# Will Build Any Type Of Loft Or Coop! NJ



## supastar2 (Mar 8, 2011)

This is my friend that helped me with my coop. He does this on the side. If you have the plans for the design he can make anything you send! He just made a 50 pigeon loft.


Will make any type of Loft or Coop needed! Prices start at $95.00 unless otherwise discussed. can make hutches, Pigeon coops, Just let us know and we will tell you how much thanks for looking & if you want to see pics of what has been made just ask 

[email protected]


----------



## ceee0237 (Sep 2, 2009)

Hey Post Some Pictures Here On Forum


----------



## Pip Logan (Oct 6, 2009)

Deff post pics!


----------



## Shadybug Lofts (Mar 13, 2010)

$95.00, I got to see a pic of that.


----------



## supastar2 (Mar 8, 2011)

Shadybug Lofts said:


> $95.00, I got to see a pic of that.


Again,This is just what was asked of him to build to spec. If any one has a dead on design & build they want it can be completed exactly!


----------



## akbird (Apr 29, 2010)

Very nice, but looks way too small for 50 birds.


----------



## Revolution Lofts (Aug 7, 2008)

"If you have the plans for the design he can make anything you send! He just made a 50 pigeon loft."

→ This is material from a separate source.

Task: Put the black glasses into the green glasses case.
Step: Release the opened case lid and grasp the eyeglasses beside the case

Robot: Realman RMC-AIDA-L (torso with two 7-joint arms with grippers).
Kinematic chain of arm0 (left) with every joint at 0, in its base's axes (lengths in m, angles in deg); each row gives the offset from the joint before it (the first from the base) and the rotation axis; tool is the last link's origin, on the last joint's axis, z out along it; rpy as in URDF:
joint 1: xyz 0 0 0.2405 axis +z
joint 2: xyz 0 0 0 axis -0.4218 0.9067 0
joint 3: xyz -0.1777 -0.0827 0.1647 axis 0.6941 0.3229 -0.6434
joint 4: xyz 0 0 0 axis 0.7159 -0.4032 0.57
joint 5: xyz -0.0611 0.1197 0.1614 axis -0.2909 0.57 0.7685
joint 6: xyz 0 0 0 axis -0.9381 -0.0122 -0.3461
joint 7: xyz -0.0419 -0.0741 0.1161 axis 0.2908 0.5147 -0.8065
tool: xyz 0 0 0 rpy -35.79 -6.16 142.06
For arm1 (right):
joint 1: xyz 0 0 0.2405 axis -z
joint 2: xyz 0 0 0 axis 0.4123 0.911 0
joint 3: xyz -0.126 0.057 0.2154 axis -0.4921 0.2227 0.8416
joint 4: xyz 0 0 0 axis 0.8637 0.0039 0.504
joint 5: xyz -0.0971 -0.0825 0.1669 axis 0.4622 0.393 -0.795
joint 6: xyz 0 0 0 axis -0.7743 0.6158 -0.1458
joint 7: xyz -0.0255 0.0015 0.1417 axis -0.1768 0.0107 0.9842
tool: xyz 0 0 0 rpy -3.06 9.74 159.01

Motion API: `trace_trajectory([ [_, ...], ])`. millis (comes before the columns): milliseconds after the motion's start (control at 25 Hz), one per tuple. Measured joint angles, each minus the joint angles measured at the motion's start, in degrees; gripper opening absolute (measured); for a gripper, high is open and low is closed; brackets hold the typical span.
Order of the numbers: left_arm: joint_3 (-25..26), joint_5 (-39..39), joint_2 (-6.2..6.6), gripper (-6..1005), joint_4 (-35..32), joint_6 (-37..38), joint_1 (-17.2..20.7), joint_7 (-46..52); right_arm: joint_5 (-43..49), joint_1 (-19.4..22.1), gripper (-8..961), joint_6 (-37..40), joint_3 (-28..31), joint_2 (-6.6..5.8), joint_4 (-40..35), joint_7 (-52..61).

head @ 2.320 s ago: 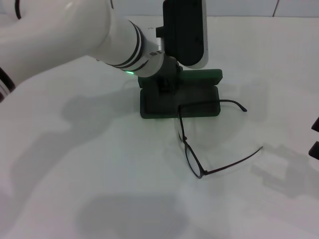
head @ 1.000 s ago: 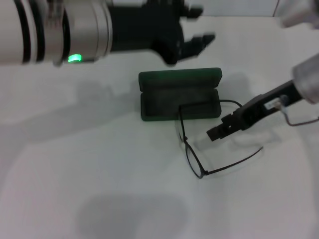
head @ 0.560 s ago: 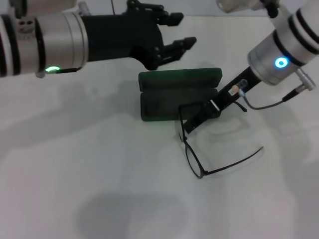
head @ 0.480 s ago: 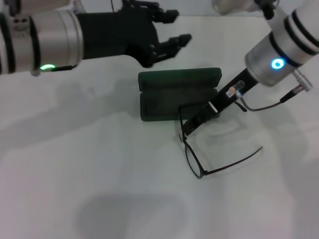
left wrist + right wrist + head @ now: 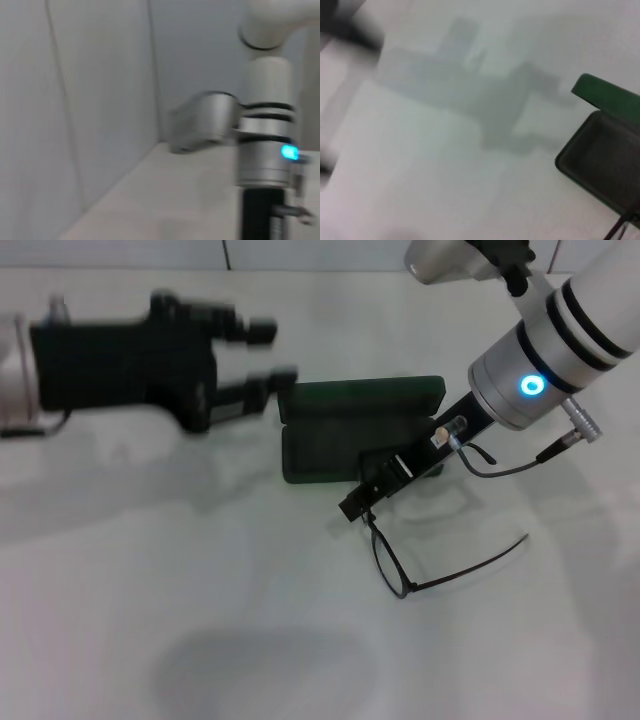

I think he made a 50 pigeon loft for HIMSELF, and this is a loft he made for someone else


----------



## supastar2 (Mar 8, 2011)

Gurbir said:


> "If you have the plans for the design he can make anything you send! He just made a 50 pigeon loft."
> 
> 
> I think he made a 50 pigeon loft for HIMSELF, and this is a loft he made for someone else


No it was for another customer, He's geared more toward farm animals. So anything for those can be built too! I will try to get more pictures up.


----------